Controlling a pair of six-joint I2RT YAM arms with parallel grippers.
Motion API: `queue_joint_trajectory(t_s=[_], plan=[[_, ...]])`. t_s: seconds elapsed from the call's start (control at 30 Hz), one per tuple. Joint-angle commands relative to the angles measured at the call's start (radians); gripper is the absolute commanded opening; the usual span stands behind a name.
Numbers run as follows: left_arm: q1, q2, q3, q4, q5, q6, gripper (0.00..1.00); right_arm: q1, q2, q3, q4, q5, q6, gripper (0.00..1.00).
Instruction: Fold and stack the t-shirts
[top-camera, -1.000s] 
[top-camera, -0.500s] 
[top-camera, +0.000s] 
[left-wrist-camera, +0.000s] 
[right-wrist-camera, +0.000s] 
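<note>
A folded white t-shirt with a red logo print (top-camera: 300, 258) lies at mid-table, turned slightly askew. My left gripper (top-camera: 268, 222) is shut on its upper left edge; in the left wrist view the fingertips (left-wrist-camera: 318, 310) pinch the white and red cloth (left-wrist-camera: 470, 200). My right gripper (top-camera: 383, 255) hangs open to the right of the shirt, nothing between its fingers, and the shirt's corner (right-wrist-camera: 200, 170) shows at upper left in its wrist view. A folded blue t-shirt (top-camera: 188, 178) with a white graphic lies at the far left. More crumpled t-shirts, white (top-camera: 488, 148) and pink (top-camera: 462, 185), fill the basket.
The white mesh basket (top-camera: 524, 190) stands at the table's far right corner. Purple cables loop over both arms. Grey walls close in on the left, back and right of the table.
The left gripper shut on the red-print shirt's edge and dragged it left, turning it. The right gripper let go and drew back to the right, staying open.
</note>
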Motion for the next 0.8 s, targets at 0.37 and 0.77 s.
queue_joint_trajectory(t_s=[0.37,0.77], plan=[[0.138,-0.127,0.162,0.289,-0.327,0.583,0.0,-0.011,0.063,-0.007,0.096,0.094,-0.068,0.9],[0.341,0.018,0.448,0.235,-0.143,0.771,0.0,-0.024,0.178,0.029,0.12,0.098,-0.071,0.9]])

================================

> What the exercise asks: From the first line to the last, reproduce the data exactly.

> Your response:
Controlling a pair of six-joint I2RT YAM arms with parallel grippers.
Motion API: `queue_joint_trajectory(t_s=[_], plan=[[_, ...]])`. t_s: seconds elapsed from the call's start (control at 30 Hz), one per tuple. Joint-angle commands relative to the angles measured at the call's start (radians); gripper is the absolute commanded opening; the usual span stands behind a name.
Numbers run as follows: left_arm: q1, q2, q3, q4, q5, q6, gripper (0.00..1.00); right_arm: q1, q2, q3, q4, q5, q6, gripper (0.00..1.00).
Instruction: Fold and stack the t-shirts
[top-camera, -1.000s] 
[top-camera, -0.500s] 
[top-camera, +0.000s] 
[left-wrist-camera, +0.000s] 
[right-wrist-camera, +0.000s] 
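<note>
A folded white t-shirt with a red logo print (top-camera: 300, 258) lies at mid-table, turned slightly askew. My left gripper (top-camera: 268, 222) is shut on its upper left edge; in the left wrist view the fingertips (left-wrist-camera: 318, 310) pinch the white and red cloth (left-wrist-camera: 470, 200). My right gripper (top-camera: 383, 255) hangs open to the right of the shirt, nothing between its fingers, and the shirt's corner (right-wrist-camera: 200, 170) shows at upper left in its wrist view. A folded blue t-shirt (top-camera: 188, 178) with a white graphic lies at the far left. More crumpled t-shirts, white (top-camera: 488, 148) and pink (top-camera: 462, 185), fill the basket.
The white mesh basket (top-camera: 524, 190) stands at the table's far right corner. Purple cables loop over both arms. Grey walls close in on the left, back and right of the table.
The left gripper shut on the red-print shirt's edge and dragged it left, turning it. The right gripper let go and drew back to the right, staying open.
</note>
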Motion for the next 0.8 s, targets at 0.37 and 0.77 s.
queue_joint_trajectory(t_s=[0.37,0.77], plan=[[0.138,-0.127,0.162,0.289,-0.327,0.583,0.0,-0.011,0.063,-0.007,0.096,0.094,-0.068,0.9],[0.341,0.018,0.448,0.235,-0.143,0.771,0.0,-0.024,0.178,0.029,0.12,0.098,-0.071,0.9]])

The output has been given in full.